Example 1: when your employee reaches or surpasses a goal.

"Great work on your latest report. Your monthly goal was surpassed by over 50%! Your hard work will be a significant contribution to our business's target for this semester.”

Tip: avoid vague feedback like "well done" or "good work". When an employee works hard to meet or exceed a goal, it's important to be specific in your feedback. Be sure to mention how their contribution will benefit the business's overall goal.

Example 2: when your employee takes initiative.

"Thank you for taking the initiative today by offering to run our meeting. You showed that you are capable of taking charge and getting our employees to work well together. Your great communication skills helped everyone feel heard!"

Tip: be sure to thank your employees for taking the initiative by listing how their actions positively affected the business. Your feedback should be specific and given immediately. Avoid waiting until the next meeting or employee evaluation to deliver the feedback.

Example 3: when your employee goes the extra mile.

"I received your presentation. Thank you for sending it in three days before the deadline. Your presentation included all the necessary information and figures we needed to form a decision. The additional work and time put into this presentation were noticeable. Great work!"

Tip: your feedback should include how the employees' extra effort will positively affect the business. Avoid giving feedback to colleagues or peers. Instead, approach the employee in question and give specific feedback.

Example 4: when your employee helps their coworkers.

"Thank you for assisting our new employees by explaining our HR process. You presented our HR process clearly and accurately. Because of your team effort, our new employees can quickly get up to speed and settle into their new roles. Your initiative is a great benefit to the team.”

Tip: recognize their effort (what they did) instead of their attitude or personality traits. In addition, emphasize how their actions benefit the team.

Example 5: when your employee needs a confidence boost.

"Good job solving that customer complaint yesterday. Your ability to confidently handle problems has always been a valuable contribution to our business. You displayed great communication and problem-solving skills. Keep up the good work!"
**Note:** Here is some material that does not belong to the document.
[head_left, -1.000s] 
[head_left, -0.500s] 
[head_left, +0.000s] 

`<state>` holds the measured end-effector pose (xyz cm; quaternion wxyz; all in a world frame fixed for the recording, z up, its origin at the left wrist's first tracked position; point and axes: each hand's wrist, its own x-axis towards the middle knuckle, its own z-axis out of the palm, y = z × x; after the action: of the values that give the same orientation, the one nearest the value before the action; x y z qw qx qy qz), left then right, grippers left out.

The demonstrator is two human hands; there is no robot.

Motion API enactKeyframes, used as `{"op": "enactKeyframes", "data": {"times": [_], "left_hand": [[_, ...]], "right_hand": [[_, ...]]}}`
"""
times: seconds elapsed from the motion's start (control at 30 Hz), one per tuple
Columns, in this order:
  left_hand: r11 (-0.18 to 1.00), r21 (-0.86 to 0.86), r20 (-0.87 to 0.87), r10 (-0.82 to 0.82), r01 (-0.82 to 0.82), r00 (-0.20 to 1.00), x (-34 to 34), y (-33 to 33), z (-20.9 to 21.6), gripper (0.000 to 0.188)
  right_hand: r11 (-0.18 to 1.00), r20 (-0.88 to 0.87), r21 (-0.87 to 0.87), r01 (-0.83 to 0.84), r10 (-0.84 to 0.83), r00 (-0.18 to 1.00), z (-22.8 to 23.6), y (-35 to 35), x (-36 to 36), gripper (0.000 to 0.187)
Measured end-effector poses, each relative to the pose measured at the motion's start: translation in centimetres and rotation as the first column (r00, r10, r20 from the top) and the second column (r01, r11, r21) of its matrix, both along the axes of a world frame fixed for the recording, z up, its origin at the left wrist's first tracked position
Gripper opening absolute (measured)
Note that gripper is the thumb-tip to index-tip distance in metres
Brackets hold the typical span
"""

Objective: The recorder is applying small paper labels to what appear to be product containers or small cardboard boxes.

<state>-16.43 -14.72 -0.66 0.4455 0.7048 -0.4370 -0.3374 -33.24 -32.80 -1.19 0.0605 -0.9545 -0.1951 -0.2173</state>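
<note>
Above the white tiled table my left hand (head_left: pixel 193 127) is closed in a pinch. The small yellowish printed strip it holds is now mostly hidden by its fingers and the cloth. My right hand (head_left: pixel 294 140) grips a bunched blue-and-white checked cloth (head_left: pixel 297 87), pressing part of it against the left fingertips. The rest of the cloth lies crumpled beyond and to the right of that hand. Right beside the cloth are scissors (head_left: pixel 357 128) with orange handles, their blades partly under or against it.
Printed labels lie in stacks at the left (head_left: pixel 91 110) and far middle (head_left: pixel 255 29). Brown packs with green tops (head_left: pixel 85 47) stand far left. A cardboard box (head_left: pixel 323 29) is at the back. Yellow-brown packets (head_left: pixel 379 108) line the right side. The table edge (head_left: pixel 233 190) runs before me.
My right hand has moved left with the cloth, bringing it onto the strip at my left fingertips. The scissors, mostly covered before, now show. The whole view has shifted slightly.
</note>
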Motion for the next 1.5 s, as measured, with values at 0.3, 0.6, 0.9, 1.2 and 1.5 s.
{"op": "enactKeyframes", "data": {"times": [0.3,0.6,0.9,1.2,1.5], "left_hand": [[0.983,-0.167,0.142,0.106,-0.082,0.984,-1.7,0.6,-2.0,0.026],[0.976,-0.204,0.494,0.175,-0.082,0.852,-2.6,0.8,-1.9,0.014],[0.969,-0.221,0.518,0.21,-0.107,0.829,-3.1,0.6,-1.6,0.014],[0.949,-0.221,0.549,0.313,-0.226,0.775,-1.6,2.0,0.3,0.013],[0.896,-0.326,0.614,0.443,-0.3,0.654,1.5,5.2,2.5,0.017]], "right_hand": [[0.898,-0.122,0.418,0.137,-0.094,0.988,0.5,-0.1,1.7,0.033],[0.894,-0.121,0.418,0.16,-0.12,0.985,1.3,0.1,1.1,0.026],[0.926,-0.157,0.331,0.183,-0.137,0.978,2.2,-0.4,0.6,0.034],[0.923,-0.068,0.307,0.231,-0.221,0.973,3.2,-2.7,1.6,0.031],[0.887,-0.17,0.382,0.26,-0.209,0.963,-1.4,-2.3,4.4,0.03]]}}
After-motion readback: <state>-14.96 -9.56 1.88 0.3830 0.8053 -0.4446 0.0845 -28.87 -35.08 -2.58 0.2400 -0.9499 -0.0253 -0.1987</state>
Tip: be specific about the skills you admire and provide an example of when their positive contributions helped the business.

Example 6: when your employee overcomes a challenge.

"Great work with your final pitch today! I know this pitch presented many obstacles but your hard work was noticeable. Your message was clear, consistent, and well-researched. Your communication and presentation skills have greatly improved over the last year."

Tip: your feedback should highlight what skills they demonstrated to overcome the challenge.

Example 7: when your employee introduces new ideas.

"You suggested an excellent idea during our strategic meeting yesterday. Thank you for including a well-constructed research and risk estimation report. Your suggestion could help our department boost sales figures and meet our monthly targets. Nicely done!"

Tip: be sure to include how your employees' new ideas will affect the overall business goal.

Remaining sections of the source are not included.